Adsorptive Pattern Using Drinking Water Treatment Residual for Organic Effluent Abatement from Aqueous Solutions

Zeolite (ZSM-12) is a unique material obtained from the drinking water treatment plants' residual "alum sludge", as a result of using aluminum sulphate as a primary coagulant in the plants. Herein, alum sludge (AS) is initially dewatered and subjected for various calcination temperatures 400 °C, 600 °C and 800 °C and the corresponding materials are named as AS400, AS600 and AS800, respectively. Such calcination is provided to attain ZSM-12, which is considered a highly adsorptive material. The material characterization and morphology were investigated using scanning X-ray diffraction (XRD) and electron microscope (SEM) that confirm the presence of ZSM-12 and porosity of such prepared materials.

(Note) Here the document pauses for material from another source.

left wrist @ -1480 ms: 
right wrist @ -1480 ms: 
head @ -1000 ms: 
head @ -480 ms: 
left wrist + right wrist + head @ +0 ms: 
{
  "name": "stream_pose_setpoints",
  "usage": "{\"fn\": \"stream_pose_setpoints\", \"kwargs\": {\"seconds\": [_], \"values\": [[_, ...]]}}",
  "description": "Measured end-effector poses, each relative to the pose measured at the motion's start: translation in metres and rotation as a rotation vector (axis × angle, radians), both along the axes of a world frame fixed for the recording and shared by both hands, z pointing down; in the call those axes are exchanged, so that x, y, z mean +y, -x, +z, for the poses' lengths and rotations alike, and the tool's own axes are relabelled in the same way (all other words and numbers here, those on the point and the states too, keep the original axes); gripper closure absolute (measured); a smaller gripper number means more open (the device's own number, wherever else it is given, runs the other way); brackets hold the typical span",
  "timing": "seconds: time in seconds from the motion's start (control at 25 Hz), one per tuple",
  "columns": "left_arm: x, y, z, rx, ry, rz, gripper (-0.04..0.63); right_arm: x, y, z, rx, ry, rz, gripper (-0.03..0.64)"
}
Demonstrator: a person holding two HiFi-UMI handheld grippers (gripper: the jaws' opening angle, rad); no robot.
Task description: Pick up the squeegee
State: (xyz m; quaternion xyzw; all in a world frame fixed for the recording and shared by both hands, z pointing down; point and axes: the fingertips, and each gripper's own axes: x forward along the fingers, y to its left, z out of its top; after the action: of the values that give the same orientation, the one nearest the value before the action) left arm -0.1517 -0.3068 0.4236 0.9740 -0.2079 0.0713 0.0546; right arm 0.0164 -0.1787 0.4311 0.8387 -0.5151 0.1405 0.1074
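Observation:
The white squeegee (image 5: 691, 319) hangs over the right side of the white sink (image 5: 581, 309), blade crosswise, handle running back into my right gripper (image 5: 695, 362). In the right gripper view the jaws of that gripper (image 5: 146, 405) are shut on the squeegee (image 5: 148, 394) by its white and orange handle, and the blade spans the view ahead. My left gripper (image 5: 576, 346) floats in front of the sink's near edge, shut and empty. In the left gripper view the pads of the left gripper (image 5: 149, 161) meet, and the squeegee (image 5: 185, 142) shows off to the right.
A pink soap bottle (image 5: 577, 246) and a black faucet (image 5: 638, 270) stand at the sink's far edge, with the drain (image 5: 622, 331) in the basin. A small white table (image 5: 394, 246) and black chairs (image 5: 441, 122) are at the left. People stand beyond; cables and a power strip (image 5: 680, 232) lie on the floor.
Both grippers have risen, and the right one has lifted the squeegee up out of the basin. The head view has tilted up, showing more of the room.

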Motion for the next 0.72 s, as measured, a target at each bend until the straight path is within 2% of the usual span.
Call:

Thereafter, such materials are introduced for phenol remediation from aqueous solution. The experimental data reveal that AS400 had the largest adsorption capacity (275 mg-_phenol/g), in comparison to the commercial adsorbent materials during 2 h of isotherm time. Such a result confirms the suitability of alum sludge residue to be a good candidate for environmental remediation. Furthermore, adsorption isotherm models were applied, and the data are well-fitted to the Langmuir isotherm model. In addition, thermodynamic parameters are investigated which verify the physisorption adsorption process and exothermic nature with a spontaneous reaction system.